ORDS_PUBLIC_USER is the database user that’s used to create your ORDS connection pool(s). Each database configured with ORDS gets one.
When you publish a RESTful Service under HR on database X, ORDS resolves the call to the proper jdbc connection pool, then proxy connects from ORDS_PUBLIC_USER to user HR, and runs the SQL or PL/SQL.
So, now imagine what happens when you let the ORDS_PUBLIC_USER password expire?
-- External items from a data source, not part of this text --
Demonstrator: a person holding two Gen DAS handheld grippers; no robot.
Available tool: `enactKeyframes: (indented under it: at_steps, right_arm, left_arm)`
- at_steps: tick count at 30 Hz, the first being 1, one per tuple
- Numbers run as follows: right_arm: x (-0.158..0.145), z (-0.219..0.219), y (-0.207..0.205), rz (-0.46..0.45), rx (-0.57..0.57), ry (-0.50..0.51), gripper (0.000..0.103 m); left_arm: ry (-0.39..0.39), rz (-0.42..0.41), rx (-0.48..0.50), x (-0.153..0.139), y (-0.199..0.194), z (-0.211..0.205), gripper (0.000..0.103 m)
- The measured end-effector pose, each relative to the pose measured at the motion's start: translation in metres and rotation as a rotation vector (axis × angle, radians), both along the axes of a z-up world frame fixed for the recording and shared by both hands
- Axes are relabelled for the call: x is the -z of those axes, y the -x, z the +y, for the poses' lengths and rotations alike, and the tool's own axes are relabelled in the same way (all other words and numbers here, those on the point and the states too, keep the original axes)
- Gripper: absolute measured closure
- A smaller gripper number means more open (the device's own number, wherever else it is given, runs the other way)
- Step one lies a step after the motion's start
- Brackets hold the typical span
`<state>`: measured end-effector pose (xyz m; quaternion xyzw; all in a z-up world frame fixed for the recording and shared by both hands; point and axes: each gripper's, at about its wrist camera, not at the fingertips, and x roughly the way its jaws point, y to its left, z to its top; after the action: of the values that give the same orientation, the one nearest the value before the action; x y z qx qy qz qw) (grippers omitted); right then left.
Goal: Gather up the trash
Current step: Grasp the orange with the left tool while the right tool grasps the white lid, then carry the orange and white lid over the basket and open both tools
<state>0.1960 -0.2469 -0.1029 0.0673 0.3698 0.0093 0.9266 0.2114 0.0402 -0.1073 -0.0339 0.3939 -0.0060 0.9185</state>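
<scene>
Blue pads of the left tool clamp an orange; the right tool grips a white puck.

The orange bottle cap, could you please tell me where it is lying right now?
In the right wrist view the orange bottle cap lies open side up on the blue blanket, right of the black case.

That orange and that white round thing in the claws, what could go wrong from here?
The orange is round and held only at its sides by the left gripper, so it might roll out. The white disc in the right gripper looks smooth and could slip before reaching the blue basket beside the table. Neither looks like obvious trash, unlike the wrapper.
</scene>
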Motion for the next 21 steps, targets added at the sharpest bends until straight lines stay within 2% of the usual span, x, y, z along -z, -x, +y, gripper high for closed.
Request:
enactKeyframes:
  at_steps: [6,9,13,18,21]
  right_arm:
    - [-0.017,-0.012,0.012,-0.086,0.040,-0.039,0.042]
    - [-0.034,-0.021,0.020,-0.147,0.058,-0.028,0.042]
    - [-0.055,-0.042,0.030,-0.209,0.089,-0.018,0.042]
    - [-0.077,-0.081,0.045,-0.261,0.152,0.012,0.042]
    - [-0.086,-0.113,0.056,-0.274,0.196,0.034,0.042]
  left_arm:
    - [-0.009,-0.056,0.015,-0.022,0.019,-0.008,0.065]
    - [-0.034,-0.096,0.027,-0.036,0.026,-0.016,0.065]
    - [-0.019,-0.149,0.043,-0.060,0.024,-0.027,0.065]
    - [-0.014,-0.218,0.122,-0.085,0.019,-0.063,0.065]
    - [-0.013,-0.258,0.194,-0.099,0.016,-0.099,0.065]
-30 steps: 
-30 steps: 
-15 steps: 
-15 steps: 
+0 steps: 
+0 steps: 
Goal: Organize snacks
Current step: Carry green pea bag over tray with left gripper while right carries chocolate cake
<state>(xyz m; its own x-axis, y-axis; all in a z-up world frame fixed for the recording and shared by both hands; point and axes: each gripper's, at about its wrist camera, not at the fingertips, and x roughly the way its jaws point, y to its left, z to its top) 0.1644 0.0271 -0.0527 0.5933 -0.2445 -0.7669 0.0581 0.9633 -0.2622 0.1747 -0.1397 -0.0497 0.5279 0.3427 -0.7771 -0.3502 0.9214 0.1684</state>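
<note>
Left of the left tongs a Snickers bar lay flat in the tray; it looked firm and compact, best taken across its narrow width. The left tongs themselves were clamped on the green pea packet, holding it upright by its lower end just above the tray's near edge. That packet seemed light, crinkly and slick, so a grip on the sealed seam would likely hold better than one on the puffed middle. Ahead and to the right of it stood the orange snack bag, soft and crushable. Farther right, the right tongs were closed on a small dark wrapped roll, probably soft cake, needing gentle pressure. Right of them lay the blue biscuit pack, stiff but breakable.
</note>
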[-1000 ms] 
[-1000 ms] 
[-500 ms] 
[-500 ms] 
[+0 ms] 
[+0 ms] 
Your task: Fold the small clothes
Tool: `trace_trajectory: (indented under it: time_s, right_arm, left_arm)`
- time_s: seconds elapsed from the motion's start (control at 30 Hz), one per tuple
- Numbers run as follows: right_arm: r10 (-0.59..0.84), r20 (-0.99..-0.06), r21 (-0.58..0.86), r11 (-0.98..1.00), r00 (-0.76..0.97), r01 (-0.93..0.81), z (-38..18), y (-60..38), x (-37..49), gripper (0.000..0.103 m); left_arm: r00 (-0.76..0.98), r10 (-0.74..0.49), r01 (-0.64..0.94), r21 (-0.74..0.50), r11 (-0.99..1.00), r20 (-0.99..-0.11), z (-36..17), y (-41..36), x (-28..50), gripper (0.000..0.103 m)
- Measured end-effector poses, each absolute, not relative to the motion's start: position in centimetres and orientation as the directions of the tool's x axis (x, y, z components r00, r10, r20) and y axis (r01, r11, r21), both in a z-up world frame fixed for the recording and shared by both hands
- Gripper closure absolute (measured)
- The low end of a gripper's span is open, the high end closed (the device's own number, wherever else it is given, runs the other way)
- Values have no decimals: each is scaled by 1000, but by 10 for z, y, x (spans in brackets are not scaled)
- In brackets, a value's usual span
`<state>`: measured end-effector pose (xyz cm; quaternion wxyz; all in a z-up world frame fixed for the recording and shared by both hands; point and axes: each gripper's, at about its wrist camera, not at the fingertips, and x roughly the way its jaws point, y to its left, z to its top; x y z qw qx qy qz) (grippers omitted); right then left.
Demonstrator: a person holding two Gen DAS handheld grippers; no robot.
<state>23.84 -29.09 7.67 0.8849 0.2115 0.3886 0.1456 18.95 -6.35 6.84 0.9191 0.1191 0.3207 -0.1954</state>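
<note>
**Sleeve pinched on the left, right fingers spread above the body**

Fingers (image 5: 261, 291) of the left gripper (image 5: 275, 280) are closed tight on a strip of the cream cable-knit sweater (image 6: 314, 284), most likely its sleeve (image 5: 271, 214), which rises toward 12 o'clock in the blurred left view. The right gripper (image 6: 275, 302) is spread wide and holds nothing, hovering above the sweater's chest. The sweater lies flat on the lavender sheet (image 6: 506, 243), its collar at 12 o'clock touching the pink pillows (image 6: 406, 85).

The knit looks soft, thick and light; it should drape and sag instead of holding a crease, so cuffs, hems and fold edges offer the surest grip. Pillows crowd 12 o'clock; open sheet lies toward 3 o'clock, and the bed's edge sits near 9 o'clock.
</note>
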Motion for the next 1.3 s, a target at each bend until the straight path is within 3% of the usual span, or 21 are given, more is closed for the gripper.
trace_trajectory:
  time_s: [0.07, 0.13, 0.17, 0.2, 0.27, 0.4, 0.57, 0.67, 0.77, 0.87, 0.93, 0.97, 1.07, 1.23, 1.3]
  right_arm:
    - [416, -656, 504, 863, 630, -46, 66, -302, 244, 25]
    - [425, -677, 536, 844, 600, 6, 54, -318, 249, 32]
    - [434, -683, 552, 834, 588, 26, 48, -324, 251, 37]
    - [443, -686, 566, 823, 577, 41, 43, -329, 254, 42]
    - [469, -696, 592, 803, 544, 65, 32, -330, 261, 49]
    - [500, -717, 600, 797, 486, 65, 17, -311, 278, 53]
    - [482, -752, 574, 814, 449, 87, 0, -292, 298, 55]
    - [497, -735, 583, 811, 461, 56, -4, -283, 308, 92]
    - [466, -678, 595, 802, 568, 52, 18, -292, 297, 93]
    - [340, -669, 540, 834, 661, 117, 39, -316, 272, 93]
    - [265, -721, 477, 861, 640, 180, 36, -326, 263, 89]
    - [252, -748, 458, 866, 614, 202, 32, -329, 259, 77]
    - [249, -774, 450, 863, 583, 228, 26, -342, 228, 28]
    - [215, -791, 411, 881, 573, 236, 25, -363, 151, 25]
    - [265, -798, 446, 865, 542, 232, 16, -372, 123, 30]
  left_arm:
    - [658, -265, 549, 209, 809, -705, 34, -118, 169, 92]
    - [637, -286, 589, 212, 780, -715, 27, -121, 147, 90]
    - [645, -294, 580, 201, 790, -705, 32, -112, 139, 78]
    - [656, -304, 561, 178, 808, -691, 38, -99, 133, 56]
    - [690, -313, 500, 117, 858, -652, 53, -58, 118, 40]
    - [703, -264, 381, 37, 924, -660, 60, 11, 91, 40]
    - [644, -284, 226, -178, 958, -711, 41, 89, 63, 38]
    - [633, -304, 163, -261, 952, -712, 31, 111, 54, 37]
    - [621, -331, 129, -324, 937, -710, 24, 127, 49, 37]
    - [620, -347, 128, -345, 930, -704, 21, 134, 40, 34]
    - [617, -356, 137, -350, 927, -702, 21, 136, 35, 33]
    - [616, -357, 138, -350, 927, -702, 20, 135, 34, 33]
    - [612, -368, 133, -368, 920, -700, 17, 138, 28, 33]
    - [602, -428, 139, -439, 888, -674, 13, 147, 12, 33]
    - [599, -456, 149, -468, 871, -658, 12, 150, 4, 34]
Or even worse, someone does this:
Well, let’s see what could go wrong.
Let’s try to start ORDS.
In case you can’t read that text, ORDS is having an issue with one of our connection pools.
SEVERE: The username or password for the connection pool named apex_pu, are invalid, expired, or the account is locked
So, you could unlock the account, or simply change the password BACK to what it was when ORDS was configured for the database.
But, what if you need to tell ORDS what the new password is instead?
Update the connection pool properties file.
Go into your ORDS config directory.
There will be an XML file in there for each connection pool.
Edit it with VI or notepad, and update the password field.
Maybe you’re having a bad feeling about this. Are we really going to put the password in plain text into the config file?
Note the ‘!’ in front of the password string. This tells ORDS to re-write the password back out hashed when it starts up. So let’s do that, and see what happens.
Start ORDS back up.
OK, so ORDS is running. Let’s go back and take a look at our pool config XML file.
So the ORDS process has written the file back out.
!string = ORDS, please take this new password for the pool, then write it back such that no one else can read it, please.
@string = ORDS is using this password, but you can’t see it.
string = ORDS, this is the actual password, don’t touch it.
Remember, you need to restart ORDS for it to pick up any changes in its config files.